Pourquoi donc romancer ce fait en particulier ? Élémentaire mon cher Watson : Jean-Christophe Rufin, lui-même toubib, a longtemps travaillé pour Médecins Sans Frontières. Avec MSF, il se retrouve en 1979 dans les maquis érythréens, découvrant par là l’Éthiopie. La voie s’ouvre alors devant Jean-Baptiste/Charles-Jacques, docteur comme lui et qu’il souhaite réhabiliter : “Il y a dans L’Abyssin un peu de ma propre histoire, puisqu’il s’agit d’un médecin de l’âme et non d’un médecin technique. (…) je voulais rendre justice à Poncet, dont j’assimilais un peu la situation à la nôtre.”
Pari gagné. Goncourt du premier roman, L’Abyssin est un livre où souffle le vent brassant les rapports entre l’Orient et l’Occident. Précisant deux ou trois choses sur le droit des peuples à disposer d’eux-mêmes, on y sent le poids de l’homme tout entier, son engagement et la force de ses convictions.

RÉSUMÉ
À l’origine de ce livre, un fait historique : Louis XIV, le Roi-Soleil, est entré en relation avec le plus ténébreux, le plus mythique des grands souverains de l’Orient, le Négus. L’Abyssin est le roman de cette fabuleuse ambassade.
Jean-Baptiste Poncet, jeune médecin des pachas du Caire, sera, par une extraordinaire réunion de circonstances, le héros de cette épopée baroque et poétique à travers les déserts d’Égypte et du Sinaï, les montagnes d’Abyssinie, de la cour du Roi des Rois à celle de Versailles et retour. L’aventure, l’amitié, l’amour, la découverte joignent leurs forces pour captiver le lecteur et lui faire faire le chemin à une allure palpitante.

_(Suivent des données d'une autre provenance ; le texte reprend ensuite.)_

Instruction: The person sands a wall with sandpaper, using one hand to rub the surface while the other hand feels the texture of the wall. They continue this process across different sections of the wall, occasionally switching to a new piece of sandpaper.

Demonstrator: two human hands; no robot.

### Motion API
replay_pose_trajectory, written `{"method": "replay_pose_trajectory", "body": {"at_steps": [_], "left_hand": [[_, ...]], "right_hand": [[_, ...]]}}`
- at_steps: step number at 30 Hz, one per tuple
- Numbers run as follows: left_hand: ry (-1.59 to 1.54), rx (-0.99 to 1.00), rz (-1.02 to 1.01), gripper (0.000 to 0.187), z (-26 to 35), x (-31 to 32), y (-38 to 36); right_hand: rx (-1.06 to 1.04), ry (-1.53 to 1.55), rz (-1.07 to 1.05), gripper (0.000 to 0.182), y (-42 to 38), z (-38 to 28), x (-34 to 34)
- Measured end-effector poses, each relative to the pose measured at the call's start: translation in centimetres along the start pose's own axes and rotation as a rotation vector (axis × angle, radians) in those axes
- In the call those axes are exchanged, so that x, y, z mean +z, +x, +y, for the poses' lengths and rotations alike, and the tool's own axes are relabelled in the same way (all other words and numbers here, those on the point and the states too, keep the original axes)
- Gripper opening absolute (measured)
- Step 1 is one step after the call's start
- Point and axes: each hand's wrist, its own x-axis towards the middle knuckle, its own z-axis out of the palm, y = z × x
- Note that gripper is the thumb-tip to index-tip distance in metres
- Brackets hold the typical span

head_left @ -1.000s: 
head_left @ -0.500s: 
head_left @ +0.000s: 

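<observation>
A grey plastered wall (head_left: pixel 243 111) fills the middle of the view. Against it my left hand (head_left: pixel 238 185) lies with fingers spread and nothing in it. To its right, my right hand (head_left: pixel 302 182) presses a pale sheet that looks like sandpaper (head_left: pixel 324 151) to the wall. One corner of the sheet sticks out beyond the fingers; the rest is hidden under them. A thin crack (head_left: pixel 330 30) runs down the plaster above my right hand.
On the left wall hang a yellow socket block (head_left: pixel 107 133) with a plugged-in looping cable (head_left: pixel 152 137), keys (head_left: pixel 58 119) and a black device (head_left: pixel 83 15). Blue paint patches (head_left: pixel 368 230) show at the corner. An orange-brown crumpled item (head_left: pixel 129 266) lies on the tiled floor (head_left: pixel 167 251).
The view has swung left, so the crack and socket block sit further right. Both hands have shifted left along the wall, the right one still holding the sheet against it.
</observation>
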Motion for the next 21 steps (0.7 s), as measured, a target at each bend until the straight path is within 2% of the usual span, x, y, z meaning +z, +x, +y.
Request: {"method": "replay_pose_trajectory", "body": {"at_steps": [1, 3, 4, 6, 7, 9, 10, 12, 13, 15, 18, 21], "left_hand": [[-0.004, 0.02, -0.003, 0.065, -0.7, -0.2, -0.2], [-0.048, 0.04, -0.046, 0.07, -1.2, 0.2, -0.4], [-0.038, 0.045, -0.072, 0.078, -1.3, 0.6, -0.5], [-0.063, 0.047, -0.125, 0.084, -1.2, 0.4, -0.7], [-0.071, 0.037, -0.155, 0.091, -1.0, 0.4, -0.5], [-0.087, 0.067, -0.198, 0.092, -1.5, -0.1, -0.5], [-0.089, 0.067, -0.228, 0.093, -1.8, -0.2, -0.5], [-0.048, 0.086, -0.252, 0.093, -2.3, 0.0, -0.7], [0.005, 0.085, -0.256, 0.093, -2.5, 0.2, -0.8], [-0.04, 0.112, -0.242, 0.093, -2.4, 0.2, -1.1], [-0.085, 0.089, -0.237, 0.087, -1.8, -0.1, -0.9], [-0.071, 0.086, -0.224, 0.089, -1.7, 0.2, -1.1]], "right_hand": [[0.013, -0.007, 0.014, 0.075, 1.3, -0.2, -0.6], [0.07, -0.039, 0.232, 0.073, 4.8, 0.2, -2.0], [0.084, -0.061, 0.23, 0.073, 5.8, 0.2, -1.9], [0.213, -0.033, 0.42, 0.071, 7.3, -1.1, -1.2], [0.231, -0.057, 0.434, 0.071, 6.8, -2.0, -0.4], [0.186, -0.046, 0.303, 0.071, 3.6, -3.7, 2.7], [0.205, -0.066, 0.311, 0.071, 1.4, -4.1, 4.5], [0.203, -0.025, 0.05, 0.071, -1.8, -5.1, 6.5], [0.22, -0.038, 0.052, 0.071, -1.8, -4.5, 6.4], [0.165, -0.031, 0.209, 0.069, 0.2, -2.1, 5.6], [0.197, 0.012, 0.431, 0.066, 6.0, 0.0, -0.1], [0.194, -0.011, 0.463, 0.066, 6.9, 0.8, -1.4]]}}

Mais qu’on y prenne garde : derrière sa simplicité, sa tendresse, son humour, ce roman d’aventures recèle une fable tragique. Jean-Baptiste est l’homme qui, ayant découvert un nouvel empire et sa civilisation, fera tout pour déjouer les tentatives de ceux qui veulent le convertir : les jésuites, les capucins et tant d’autres. Grâce à lui, l’Éthiopie échappera à toute reconquête étrangère et gardera jusqu’à nos jours sa fierté et son mystère.
Le voyage initiatique de Jean-Baptiste et d’Alix, sa compagne, l’histoire de leur amour constituent la trame de ce périple casanovien dans les marges du Grand Siècle, qui donne à penser ce que l’Occident aurait pu être s’il s’était contenté d’aller vers les autres, sans vouloir les conquérir.
L’Abyssin, tout en empruntant sa langue à Diderot et son rythme à Dumas, est un roman bien actuel, une parabole sur la haine du fanatisme, la force de la liberté et la possibilité du bonheur.